* [Exercise description] Please reproduce verbatim the lines below, from the first through the one with "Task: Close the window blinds".

* [Data provided]
☆ ☆ ☆ ☆ ☆
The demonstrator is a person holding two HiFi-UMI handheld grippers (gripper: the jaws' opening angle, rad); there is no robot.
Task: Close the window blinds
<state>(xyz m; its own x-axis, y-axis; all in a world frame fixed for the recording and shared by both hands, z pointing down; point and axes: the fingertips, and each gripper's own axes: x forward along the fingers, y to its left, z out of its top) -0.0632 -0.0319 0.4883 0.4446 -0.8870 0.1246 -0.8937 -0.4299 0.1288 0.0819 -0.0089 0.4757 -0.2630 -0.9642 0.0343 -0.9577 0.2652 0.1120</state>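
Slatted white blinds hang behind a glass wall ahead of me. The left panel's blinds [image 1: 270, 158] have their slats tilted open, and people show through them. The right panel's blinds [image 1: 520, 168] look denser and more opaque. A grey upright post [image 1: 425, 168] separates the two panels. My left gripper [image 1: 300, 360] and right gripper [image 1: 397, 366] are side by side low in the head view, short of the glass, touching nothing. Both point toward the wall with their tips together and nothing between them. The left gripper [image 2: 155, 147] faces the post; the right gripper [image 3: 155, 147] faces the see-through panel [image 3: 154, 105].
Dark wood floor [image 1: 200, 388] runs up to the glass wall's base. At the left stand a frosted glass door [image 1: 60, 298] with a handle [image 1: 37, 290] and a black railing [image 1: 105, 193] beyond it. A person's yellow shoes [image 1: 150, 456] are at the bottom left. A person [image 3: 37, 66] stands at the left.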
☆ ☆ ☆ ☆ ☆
* [Output for this exercise]
The demonstrator is a person holding two HiFi-UMI handheld grippers (gripper: the jaws' opening angle, rad); there is no robot.
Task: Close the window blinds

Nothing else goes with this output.